> YOUR TASK
From the data below, restate every line word for word.

------------------------------------

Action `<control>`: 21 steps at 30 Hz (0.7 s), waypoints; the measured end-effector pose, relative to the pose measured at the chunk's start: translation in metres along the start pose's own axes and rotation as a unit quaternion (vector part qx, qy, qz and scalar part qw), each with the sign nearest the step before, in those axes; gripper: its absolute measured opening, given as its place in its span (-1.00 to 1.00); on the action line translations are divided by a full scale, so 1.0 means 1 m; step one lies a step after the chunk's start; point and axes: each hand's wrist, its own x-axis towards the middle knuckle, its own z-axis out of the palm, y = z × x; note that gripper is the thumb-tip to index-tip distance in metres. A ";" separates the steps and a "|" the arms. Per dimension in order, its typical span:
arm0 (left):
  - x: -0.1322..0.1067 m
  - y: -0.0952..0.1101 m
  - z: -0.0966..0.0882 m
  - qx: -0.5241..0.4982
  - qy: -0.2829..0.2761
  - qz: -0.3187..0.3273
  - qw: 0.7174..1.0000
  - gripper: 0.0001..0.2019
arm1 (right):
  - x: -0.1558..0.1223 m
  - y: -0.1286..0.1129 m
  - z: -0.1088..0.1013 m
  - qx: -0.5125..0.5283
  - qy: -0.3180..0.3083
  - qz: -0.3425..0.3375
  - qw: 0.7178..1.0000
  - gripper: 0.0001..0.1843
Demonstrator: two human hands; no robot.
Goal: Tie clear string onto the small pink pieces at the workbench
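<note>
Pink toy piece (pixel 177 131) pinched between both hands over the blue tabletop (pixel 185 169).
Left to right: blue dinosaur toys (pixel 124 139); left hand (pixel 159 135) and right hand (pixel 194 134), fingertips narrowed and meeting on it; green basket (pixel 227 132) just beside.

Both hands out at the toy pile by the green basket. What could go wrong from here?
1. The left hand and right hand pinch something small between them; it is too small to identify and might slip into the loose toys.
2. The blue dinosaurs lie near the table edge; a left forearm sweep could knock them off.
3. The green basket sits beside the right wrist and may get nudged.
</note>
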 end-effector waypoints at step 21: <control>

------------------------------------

> COMPLETED EXERCISE
Action `<control>`: 21 steps at 30 Hz (0.7 s), waypoints; the measured end-effector pose, relative to the pose measured at the chunk's start: translation in metres along the start pose's own axes and rotation as a unit quaternion (vector part qx, qy, qz and scalar part qw), each with the sign nearest the step before, in those axes; gripper: its absolute measured opening, given as its place in its span (-1.00 to 1.00); on the action line translations are divided by a full scale, so 1.0 means 1 m; step one lies a step after the chunk's start; point and axes: each hand's wrist, its own x-axis towards the middle knuckle, its own z-axis out of the palm, y = z × x; note that gripper is the thumb-tip to index-tip distance in metres. A ";" separates the steps and a "|" the arms. Per dimension in order, its typical span:
arm0 (left):
  - x: -0.1322..0.1067 m
  - y: -0.0952..0.1101 m
  - z: -0.0966..0.0882 m
  - qx: -0.5241..0.4982
  - qy: -0.2829..0.2761
  - qz: -0.3187..0.3273
  - qw: 0.7174..1.0000
  - gripper: 0.0001..0.2019
arm1 (right):
  - x: -0.1558..0.1223 m
  - y: -0.1286..0.1129 m
  - z: -0.1088..0.1013 m
  - qx: -0.5125..0.5283
  - qy: -0.3180..0.3083
  - qz: -0.3425..0.3375
  - qw: 0.7178..1.0000
  - gripper: 0.0001..0.1843
Demonstrator: two human hands; no robot.
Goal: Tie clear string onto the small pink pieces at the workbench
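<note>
Pink toy piece (pixel 177 131) pinched between both hands over the blue tabletop (pixel 185 169).
Left to right: blue dinosaur toys (pixel 124 139); left hand (pixel 159 135) and right hand (pixel 194 134), fingertips narrowed and meeting on it; green basket (pixel 227 132) just beside.

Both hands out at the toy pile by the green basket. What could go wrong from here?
1. The left hand and right hand pinch something small between them; it is too small to identify and might slip into the loose toys.
2. The blue dinosaurs lie near the table edge; a left forearm sweep could knock them off.
3. The green basket sits beside the right wrist and may get nudged.
</note>
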 end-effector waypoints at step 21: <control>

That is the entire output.